### AVAILABLE DATA
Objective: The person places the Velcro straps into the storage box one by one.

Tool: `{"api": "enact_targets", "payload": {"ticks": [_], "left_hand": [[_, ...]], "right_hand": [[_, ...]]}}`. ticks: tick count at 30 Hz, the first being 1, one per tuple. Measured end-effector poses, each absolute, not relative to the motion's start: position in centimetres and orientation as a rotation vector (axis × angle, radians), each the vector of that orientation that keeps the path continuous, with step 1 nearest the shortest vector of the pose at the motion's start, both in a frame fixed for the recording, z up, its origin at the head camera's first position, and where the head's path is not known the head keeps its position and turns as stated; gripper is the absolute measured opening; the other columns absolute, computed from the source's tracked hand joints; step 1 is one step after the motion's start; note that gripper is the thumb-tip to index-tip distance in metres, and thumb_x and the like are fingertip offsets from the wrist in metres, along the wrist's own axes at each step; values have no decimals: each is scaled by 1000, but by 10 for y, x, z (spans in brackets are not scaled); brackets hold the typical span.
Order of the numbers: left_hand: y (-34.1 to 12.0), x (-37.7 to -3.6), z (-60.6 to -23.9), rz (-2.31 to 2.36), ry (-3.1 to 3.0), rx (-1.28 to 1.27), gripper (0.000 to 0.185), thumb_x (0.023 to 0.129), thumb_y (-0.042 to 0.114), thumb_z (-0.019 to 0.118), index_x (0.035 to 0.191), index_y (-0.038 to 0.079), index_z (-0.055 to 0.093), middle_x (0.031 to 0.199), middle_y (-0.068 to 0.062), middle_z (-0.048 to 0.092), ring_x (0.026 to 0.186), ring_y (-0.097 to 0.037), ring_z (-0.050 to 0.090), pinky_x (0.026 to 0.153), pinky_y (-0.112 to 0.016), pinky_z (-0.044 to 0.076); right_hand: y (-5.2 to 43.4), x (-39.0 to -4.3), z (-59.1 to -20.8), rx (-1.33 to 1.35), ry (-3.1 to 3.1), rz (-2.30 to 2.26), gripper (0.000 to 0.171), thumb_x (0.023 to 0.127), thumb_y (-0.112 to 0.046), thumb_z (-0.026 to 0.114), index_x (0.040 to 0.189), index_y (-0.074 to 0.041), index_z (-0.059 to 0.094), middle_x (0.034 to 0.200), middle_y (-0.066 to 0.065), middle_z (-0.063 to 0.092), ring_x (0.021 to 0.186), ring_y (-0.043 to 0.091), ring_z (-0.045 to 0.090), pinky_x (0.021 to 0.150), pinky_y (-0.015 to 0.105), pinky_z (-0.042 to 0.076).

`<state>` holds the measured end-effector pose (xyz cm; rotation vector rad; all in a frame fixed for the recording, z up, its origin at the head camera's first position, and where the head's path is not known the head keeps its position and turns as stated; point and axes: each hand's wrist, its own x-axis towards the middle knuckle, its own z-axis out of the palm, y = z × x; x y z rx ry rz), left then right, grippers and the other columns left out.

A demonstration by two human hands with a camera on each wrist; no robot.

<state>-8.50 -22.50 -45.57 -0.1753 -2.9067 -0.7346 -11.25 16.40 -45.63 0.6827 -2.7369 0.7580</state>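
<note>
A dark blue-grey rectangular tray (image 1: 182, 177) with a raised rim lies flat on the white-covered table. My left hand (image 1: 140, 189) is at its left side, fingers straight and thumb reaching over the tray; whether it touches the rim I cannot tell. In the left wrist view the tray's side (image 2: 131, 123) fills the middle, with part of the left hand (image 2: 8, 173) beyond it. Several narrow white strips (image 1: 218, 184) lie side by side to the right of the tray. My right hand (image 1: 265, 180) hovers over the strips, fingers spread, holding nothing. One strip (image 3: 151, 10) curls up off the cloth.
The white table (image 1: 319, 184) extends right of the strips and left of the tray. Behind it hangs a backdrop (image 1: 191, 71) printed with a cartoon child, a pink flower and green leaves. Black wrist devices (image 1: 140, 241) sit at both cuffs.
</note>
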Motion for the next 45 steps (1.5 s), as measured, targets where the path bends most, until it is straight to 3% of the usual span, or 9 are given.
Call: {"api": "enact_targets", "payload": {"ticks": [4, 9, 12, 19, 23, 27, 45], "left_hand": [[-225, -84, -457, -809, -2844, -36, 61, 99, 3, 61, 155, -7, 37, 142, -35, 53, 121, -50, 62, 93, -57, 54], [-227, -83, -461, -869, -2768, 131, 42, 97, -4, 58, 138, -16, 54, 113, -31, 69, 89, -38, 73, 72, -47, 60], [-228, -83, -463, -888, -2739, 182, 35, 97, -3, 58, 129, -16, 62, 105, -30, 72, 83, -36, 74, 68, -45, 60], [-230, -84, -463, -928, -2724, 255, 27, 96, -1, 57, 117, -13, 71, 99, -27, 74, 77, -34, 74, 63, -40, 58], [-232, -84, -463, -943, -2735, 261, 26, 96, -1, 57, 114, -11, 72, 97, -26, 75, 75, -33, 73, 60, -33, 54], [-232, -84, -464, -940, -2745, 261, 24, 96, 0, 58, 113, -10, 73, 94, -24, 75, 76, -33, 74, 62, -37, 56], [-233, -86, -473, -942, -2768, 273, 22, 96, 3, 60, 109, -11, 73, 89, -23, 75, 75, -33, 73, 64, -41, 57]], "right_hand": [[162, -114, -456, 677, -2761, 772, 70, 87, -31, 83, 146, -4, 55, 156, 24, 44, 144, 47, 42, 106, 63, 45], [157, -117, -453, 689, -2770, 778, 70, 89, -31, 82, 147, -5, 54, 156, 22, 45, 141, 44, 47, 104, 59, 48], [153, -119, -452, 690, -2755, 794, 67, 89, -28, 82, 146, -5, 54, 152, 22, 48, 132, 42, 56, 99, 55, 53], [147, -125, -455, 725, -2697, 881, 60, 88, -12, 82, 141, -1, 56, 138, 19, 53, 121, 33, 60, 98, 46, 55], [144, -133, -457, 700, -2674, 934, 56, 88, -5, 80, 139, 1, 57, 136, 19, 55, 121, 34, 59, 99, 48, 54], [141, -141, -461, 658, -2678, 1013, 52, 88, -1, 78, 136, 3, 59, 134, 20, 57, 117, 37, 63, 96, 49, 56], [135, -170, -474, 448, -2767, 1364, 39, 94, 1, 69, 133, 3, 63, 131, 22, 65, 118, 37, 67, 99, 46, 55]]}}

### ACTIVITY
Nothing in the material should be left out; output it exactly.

### OUTPUT FOR THIS TASK
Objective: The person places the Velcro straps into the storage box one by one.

Tool: `{"api": "enact_targets", "payload": {"ticks": [_], "left_hand": [[_, ...]], "right_hand": [[_, ...]]}}`. ticks: tick count at 30 Hz, the first being 1, one per tuple. Measured end-effector poses, each absolute, not relative to the motion's start: position in centimetres and orientation as a rotation vector (axis × angle, radians), each the vector of that orientation that keeps the path continuous, with step 1 nearest the shortest vector of the pose at the motion's start, both in a frame fixed for the recording, z up, its origin at the head camera's first position, and where the head's path is not known the head keeps its position and turns as stated; gripper is the absolute measured opening; the other columns absolute, computed from the source's tracked hand joints; step 1 is one step after the motion's start; note that gripper is the thumb-tip to index-tip distance in metres, and thumb_x and the like are fingertip offsets from the wrist in metres, along the wrist's own axes at each step; values have no decimals: each is scaled by 1000, but by 10 for y, x, z (spans in brackets are not scaled); brackets hold the typical span.
Order of the numbers: left_hand: y (-34.1 to 12.0), x (-37.7 to -3.6), z (-60.6 to -23.9), rz (-2.31 to 2.36), ry (-3.1 to 3.0), rx (-1.28 to 1.27), gripper (0.000 to 0.185), thumb_x (0.023 to 0.129), thumb_y (-0.042 to 0.114), thumb_z (-0.019 to 0.118), index_x (0.035 to 0.191), index_y (-0.038 to 0.079), index_z (-0.055 to 0.093), middle_x (0.031 to 0.199), middle_y (-0.068 to 0.062), middle_z (-0.048 to 0.092), ring_x (0.026 to 0.186), ring_y (-0.097 to 0.037), ring_z (-0.050 to 0.090), pinky_x (0.026 to 0.153), pinky_y (-0.112 to 0.016), pinky_z (-0.044 to 0.076); right_hand: y (-5.2 to 43.4), x (-39.0 to -4.3), z (-59.1 to -20.8), rx (-1.33 to 1.35), ry (-3.1 to 3.1), rz (-2.30 to 2.26), gripper (0.000 to 0.171), thumb_x (0.023 to 0.127), thumb_y (-0.112 to 0.046), thumb_z (-0.026 to 0.114), index_x (0.040 to 0.189), index_y (-0.074 to 0.041), index_z (-0.059 to 0.094), middle_x (0.034 to 0.200), middle_y (-0.066 to 0.065), middle_z (-0.063 to 0.092), ring_x (0.021 to 0.186), ring_y (-0.043 to 0.091), ring_z (-0.045 to 0.090), pinky_x (0.021 to 0.150), pinky_y (-0.015 to 0.105), pinky_z (-0.042 to 0.076).

`<state>` holds the measured end-effector pose (xyz cm; rotation vector rad; all in a frame fixed for the recording, z up, its origin at the head camera's first position, and where the head's path is not known the head keeps its position and turns as stated; point and axes: each hand's wrist, its own x-axis towards the middle knuckle, its own z-axis out of the palm, y = z × x; x y z rx ry rz), left then right, grippers and the other columns left out.

A demonstration by two human hands with a camera on each wrist; no robot.

<state>-8.50 -22.50 -45.57 -0.1753 -2.9067 -0.7346 -11.25 16.40 -45.63 0.6827 -2.7369 0.7580</state>
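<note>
A dark blue-grey rectangular tray (image 1: 182, 177) with a raised rim lies flat on the white-covered table. My left hand (image 1: 140, 189) is at its left side, fingers straight and thumb reaching over the tray; whether it touches the rim I cannot tell. In the left wrist view the tray's side (image 2: 131, 123) fills the middle, with part of the left hand (image 2: 8, 173) beyond it. Several narrow white strips (image 1: 218, 184) lie side by side to the right of the tray. My right hand (image 1: 265, 180) hovers over the strips, fingers spread, holding nothing. One strip (image 3: 151, 10) curls up off the cloth.
The white table (image 1: 319, 184) extends right of the strips and left of the tray. Behind it hangs a backdrop (image 1: 191, 71) printed with a cartoon child, a pink flower and green leaves. Black wrist devices (image 1: 140, 241) sit at both cuffs.
</note>
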Motion for the next 45 steps (1.5 s), as measured, targets where the path bends most, until it is straight to 3% of the usual span, or 9 are given.
Call: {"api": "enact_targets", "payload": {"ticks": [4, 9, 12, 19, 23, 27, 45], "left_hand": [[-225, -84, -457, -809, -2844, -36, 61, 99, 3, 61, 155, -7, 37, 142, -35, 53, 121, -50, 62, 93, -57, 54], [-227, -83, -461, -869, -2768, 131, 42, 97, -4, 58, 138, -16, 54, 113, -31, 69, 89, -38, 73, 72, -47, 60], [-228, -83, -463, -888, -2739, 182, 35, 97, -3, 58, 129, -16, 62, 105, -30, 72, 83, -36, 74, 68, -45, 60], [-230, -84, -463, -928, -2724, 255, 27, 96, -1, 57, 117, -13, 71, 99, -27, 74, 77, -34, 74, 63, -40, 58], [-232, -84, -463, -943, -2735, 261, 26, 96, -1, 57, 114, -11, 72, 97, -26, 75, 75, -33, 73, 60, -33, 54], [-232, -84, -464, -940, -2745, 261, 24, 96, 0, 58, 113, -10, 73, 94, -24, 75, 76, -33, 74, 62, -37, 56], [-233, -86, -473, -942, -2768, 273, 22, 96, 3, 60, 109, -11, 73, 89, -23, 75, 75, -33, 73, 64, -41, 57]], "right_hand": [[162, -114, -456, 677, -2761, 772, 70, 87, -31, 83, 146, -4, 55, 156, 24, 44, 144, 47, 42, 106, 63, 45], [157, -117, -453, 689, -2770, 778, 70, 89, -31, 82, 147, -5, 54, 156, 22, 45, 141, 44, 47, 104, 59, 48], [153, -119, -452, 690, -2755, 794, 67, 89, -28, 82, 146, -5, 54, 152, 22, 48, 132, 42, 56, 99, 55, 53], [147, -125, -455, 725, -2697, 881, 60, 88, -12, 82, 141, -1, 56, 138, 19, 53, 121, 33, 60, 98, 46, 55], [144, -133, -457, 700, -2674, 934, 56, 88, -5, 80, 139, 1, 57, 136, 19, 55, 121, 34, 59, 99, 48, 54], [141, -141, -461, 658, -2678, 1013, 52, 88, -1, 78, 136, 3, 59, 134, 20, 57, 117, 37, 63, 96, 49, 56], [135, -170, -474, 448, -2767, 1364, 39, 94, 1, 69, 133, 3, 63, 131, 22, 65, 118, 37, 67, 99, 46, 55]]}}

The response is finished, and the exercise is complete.